### YOUR TASK
In the records, find every line with the word "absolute" and copy it out.

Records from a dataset

::::::

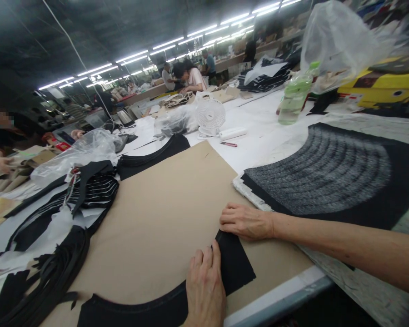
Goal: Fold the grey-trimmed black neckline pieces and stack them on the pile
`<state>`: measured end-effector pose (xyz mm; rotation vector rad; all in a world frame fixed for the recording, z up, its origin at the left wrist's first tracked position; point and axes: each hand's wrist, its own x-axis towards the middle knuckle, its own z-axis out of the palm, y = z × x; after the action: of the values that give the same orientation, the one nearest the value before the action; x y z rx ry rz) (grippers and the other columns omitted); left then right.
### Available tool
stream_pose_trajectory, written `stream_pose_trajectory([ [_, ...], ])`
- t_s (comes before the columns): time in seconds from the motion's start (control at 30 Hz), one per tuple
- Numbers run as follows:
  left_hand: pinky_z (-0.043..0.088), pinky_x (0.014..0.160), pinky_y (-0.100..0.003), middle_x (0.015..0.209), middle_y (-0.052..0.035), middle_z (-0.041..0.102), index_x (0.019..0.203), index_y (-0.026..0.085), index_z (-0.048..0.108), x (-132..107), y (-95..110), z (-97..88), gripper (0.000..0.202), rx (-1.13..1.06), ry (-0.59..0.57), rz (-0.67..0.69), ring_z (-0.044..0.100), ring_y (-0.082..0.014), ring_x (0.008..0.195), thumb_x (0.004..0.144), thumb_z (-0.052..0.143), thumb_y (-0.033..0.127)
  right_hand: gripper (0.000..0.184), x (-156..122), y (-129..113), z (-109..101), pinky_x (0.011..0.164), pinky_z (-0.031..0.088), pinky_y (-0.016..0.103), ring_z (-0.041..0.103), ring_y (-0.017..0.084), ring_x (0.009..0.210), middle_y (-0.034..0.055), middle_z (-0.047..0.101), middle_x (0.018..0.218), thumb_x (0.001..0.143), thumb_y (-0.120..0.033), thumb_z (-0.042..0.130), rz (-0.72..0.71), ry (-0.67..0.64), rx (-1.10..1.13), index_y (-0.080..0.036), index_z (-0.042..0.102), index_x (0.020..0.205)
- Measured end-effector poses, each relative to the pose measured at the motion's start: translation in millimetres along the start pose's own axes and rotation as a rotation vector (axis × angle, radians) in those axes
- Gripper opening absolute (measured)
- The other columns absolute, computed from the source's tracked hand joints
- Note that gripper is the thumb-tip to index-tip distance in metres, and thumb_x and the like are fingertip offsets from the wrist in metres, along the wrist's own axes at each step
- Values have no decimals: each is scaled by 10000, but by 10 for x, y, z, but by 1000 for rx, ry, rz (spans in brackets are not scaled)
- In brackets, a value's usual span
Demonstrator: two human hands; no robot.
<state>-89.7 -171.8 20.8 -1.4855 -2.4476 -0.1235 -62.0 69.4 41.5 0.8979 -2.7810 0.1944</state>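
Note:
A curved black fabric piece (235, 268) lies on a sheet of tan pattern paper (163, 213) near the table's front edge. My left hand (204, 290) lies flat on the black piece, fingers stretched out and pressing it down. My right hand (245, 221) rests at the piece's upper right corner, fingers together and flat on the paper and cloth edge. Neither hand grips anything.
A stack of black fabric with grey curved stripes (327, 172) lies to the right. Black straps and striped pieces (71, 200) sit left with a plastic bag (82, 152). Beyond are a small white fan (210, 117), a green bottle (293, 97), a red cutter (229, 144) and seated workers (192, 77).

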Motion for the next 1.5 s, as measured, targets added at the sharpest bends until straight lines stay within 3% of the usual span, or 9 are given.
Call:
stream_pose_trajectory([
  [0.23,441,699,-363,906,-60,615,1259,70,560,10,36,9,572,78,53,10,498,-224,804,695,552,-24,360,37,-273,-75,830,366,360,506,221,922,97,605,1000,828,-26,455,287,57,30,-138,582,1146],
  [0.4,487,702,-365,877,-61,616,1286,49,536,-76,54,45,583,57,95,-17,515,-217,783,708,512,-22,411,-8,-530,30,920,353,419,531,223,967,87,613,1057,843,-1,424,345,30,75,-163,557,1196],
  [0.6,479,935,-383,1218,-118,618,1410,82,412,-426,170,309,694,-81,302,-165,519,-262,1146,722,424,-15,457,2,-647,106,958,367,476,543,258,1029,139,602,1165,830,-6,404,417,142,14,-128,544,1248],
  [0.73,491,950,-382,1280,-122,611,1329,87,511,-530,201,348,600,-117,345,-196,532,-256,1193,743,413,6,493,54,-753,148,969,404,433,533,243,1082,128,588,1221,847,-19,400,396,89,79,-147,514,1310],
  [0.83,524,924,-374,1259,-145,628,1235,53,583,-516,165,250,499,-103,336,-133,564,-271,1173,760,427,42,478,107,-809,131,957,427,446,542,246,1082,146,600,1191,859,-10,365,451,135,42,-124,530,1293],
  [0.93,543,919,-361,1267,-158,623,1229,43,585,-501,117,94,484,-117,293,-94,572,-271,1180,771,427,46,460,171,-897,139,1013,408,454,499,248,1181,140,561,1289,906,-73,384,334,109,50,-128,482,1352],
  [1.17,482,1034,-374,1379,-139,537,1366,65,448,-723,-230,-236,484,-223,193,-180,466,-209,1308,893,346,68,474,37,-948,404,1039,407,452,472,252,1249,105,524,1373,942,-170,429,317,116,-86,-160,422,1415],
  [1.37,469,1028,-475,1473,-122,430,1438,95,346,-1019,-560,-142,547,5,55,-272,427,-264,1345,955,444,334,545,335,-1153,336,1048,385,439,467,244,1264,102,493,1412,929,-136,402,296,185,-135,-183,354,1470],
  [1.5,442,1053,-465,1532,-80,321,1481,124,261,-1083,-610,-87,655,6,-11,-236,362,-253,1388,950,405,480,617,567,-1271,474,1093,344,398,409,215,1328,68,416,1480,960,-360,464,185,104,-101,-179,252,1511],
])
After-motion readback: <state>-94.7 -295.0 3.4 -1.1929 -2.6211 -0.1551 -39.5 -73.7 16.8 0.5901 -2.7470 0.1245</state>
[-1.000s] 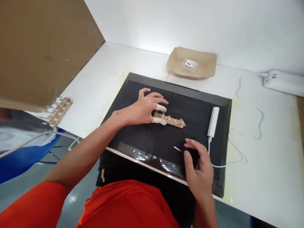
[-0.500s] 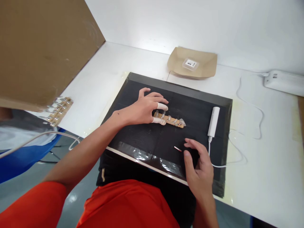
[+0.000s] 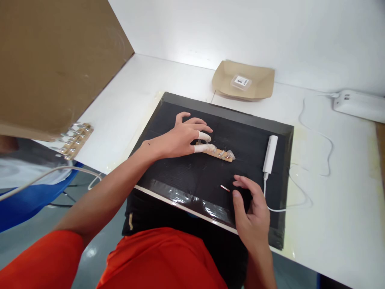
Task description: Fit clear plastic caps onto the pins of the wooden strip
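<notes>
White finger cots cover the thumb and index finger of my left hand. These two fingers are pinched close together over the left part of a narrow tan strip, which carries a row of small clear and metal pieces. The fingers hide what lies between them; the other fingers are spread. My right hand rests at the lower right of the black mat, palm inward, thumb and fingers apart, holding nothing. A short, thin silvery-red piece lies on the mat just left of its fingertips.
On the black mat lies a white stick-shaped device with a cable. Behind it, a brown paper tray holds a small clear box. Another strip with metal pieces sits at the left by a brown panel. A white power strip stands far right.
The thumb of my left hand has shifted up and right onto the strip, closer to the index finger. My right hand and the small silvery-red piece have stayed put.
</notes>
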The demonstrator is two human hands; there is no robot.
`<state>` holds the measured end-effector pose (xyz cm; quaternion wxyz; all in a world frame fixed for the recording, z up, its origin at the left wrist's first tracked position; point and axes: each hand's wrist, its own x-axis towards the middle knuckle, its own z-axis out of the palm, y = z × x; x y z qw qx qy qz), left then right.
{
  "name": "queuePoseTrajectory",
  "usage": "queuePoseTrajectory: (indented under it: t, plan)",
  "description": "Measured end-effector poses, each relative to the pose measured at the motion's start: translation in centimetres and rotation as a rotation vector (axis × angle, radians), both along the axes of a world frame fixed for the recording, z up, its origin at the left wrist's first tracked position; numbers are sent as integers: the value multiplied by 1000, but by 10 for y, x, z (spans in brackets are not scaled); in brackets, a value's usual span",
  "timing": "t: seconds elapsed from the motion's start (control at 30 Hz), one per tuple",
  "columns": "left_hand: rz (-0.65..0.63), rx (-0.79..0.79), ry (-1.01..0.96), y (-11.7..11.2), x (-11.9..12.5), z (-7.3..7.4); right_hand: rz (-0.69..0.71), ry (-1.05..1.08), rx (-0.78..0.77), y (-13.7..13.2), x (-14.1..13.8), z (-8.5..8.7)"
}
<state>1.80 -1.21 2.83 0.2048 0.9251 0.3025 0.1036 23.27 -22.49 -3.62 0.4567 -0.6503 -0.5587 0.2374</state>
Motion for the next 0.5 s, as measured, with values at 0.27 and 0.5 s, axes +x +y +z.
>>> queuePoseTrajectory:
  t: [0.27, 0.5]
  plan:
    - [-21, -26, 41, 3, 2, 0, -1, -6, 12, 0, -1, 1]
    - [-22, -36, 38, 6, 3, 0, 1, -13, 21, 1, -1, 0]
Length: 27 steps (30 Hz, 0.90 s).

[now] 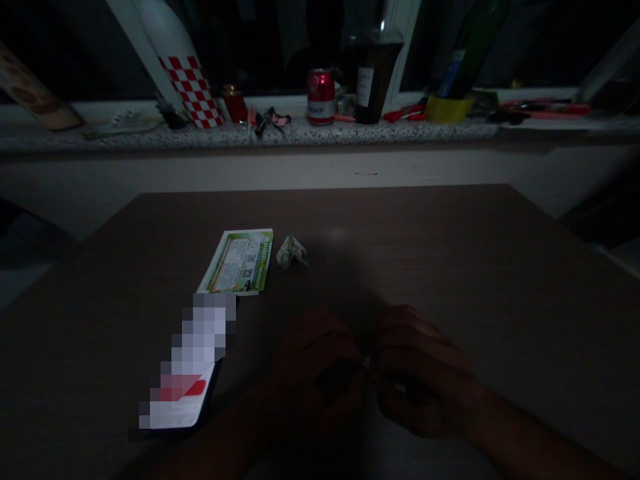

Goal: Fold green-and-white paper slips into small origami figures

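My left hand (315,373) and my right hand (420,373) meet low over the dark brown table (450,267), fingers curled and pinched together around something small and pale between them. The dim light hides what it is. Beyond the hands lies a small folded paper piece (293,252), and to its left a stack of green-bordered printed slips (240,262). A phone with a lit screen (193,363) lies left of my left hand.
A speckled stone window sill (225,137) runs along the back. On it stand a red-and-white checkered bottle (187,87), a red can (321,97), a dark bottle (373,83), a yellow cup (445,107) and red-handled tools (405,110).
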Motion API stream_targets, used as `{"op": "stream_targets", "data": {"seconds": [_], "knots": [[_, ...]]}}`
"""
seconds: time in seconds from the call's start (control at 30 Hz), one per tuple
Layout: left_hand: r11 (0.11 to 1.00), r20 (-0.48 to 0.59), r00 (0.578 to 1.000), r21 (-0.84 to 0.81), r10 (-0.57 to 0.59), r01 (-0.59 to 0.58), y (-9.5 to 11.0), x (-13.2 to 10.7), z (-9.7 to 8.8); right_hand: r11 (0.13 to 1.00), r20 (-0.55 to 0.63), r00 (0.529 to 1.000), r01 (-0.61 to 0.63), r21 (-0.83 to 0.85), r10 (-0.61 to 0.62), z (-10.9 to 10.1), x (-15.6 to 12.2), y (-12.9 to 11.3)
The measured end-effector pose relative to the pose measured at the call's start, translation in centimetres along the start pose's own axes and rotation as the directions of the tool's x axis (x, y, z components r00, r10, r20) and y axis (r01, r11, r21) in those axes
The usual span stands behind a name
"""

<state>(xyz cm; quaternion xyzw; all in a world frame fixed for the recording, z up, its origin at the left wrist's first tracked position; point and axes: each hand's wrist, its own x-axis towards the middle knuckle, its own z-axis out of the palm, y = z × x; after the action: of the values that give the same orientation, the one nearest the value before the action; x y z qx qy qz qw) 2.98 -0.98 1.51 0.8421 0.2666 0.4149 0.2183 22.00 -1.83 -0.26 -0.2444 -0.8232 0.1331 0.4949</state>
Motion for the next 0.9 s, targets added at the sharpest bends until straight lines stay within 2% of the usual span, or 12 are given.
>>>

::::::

### SOLUTION FOR THIS EXERCISE
- Gripper opening absolute (measured)
- The other columns absolute, computed from the source's tracked hand joints

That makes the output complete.